Supplied information:
■ ■ ■ ■
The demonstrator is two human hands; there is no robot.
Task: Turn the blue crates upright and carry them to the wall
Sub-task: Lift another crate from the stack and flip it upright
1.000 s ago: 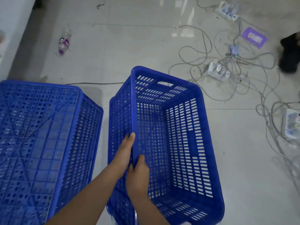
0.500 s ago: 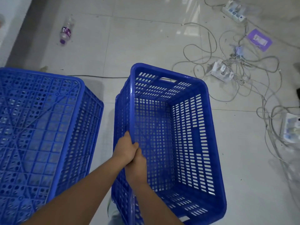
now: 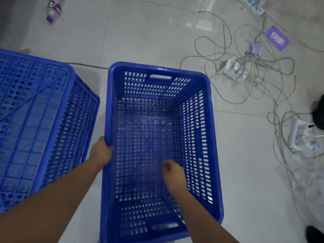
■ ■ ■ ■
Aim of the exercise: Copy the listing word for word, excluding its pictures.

Final answer:
The demonstrator is two human hands; there is no robot.
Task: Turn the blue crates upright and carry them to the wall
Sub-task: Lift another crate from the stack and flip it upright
1.000 s ago: 
0.500 s ago: 
now: 

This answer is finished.